Come reagì alla notizia?

«Venni a Roma, mi recai all’università, ma l’avevano già trasportato all’obitorio. Andai a casa sua, trovai la moglie e la figlia. Giovanni era negli Stati Uniti. Un amico gli dette la notizia e prese subito un aereo».

 

Presidente dell’Aziona cattolica per tre mandati, vicepresidente del Consiglio superiore della magistratura. Cosa guidava il suo impegno?

«Nel 1976 gli chiesero di candidarsi al consiglio comunale di Roma, in cui fu eletto. Lui dal 1973 non era più impegnato nell’Azione cattolica, era perciò disponibile per portare un contributo anche alla vita politica. Lo muoveva lo spirito di servizio che lo spinse anche ad accettare, dopo pochi mesi, la nomina a consigliere e poi a vicepresidente del Consiglio superiore della magistratura, carica molto rischiosa in quegli anni di piombo».

 

Le partecipava i problemi?

«Non faceva pesare sugli altri le sue preoccupazioni. Era sempre molto sereno. Io non l’ho mai visto arrabbiato: probabilmente per temperamento, ma anche per scelta. Anche quando si doveva parlare delle persone, era molto obiettivo, mai polemico».

 

Cosa le è mancato di lui in questi 30 anni?

«Certamente il suo affetto e la sua serenità. Ma pure l’obbiettività con cui sapeva vedere problemi e avvenimenti.
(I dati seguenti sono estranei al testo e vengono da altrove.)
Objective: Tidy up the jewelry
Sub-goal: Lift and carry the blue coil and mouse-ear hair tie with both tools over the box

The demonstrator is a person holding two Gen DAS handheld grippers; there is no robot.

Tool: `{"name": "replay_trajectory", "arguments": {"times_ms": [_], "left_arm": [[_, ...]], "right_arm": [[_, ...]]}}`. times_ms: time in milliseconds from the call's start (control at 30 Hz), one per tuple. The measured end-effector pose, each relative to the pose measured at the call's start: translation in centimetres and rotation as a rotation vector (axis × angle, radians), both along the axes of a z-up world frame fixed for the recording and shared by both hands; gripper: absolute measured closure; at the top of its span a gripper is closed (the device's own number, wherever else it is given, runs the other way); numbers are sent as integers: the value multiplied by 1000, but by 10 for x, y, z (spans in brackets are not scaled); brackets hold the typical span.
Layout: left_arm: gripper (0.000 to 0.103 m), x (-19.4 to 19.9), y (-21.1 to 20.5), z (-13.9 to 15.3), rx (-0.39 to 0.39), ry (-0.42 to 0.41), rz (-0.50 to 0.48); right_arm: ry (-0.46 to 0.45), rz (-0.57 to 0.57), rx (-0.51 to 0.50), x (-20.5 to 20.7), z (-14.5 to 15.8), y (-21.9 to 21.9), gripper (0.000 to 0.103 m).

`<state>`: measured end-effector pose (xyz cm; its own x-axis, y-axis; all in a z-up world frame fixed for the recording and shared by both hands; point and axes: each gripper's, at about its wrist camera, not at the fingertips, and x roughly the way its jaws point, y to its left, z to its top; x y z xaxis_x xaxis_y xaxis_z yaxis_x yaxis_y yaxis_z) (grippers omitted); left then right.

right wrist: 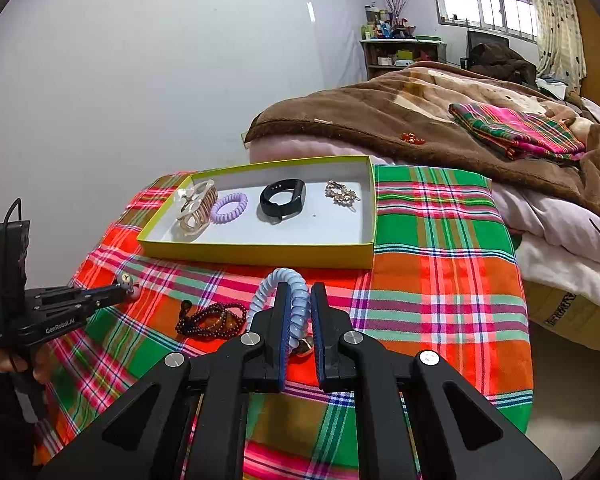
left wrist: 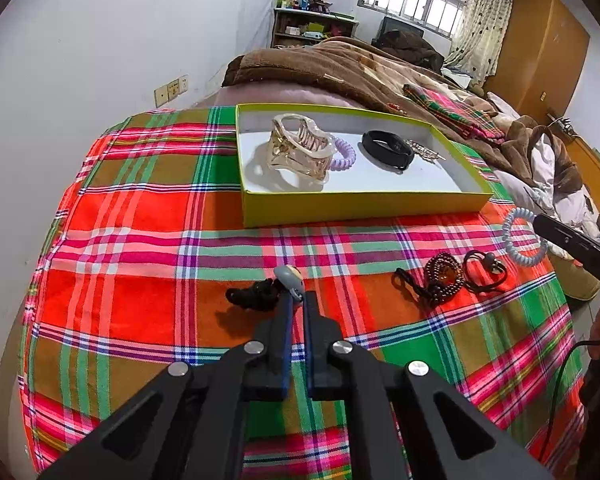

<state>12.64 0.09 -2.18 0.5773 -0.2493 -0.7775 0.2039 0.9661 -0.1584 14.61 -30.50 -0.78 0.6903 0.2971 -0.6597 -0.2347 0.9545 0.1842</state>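
A yellow-green tray point(left wrist: 360, 208) point(right wrist: 260, 254) on the plaid cloth holds a clear hair claw point(left wrist: 300, 152) point(right wrist: 194, 206), a purple coil tie point(left wrist: 342, 155) point(right wrist: 230, 208), a black band point(left wrist: 388, 149) point(right wrist: 283, 199) and a gold brooch point(left wrist: 424, 150) point(right wrist: 341, 194). My left gripper point(left wrist: 298, 294) point(right wrist: 126, 282) is shut on a grey-beaded black hair tie point(left wrist: 256, 296) lifted just over the cloth. My right gripper point(right wrist: 299, 290) is shut on a pale blue coil tie point(right wrist: 288, 304) point(left wrist: 522, 236). A dark bead bracelet point(left wrist: 444, 278) point(right wrist: 214, 320) and a black hair tie point(left wrist: 486, 272) lie on the cloth.
The plaid cloth point(left wrist: 140, 220) point(right wrist: 440, 280) covers a small table against a white wall. A bed with a brown blanket point(left wrist: 340, 68) point(right wrist: 380, 120) and a folded plaid cloth point(right wrist: 516, 130) lies behind the tray. A shelf point(right wrist: 396, 54) stands at the far wall.
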Motion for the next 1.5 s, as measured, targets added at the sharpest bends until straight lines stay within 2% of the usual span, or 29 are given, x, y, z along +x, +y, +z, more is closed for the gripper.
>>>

Era un punto di riferimento».

 

Cosa ha significato la sua morte?

«È stata una rivelazione della sua grandezza. Alla morte ci sono state tantissime dimostrazioni di affetto e di stima, anche di persone di convinzioni diverse od opposte alle sue. Nell’ambito degli studi, non avrei mai pensato che avesse scritto tanto. I suoi testi giuridici sono ritenuti di notevole valore per l’innovazione di idee e d’impostazione».

 

I funerali rivelarono la sua fisionomia interiore?

«Ai funerali ci fu un clima di serenità, di fede e di perdono, che commosse tutti, incominciando dal presidente della Repubblica Pertini. Commentò: “Non sono credente, ma non sono indifferente”. Altri dissero: “Se questo è il cristianesimo, sono cristiano pure io” e frasi simili pronunciate da persone che si sono riavvicinate alla fede».

 

E i terroristi?

«Alcuni di loro hanno poi affermato: “Noi siamo stati sconfitti quando siamo stati perdonati”. E difatti da quella data iniziò il declino delle Br, perché qualcuno incominciò a parlare, furono scoperti i covi e prese avvio un cammino di riflessione e di conversione in molti terroristi detenuti. In questo percorso mio fratello Adolfo, pure gesuita, ha potuto accompagnarli e raccogliere frutti meravigliosi della grazia che aveva trasformato le loro vite».

 

Nelle celebrazioni del 30esimo si spenderanno tante parole su suo fratello. Teme la retorica e le ritualità di circostanza?

«Di Vittorio oggi i trentenni forse conoscono, sì e no, il nome. I ventenni probabilmente non ne hanno sentito parlare. Molti degli amici e dei collaboratori sono scomparsi e quindi una celebrazione che ripresenti la personalità di Vittorio può essere di stimolo per tutti».

 

Quali tratti da non dimenticare?

«La sua caratteristica di operatore di pace: aveva la capacità di ascoltare a lungo, con attenzione e con rispetto, di dare modo a tutti di esprimere la loro opinione e sapeva far emergere da ciascuno quegli elementi di verità e di bene che poi sintetizzava in conclusioni accolte da tutti, come mi hanno detto che avveniva pure al Consiglio superiore della magistratura.

«Un altro aspetto è la sua figura cristiana che incarna le beatitudini con fortezza e serenità. Il suo ricordo può essere un esempio dello spirito di servizio e di collaborazione serena e disinteressata per il bene comune di cui in questo momento c’è molto bisogno».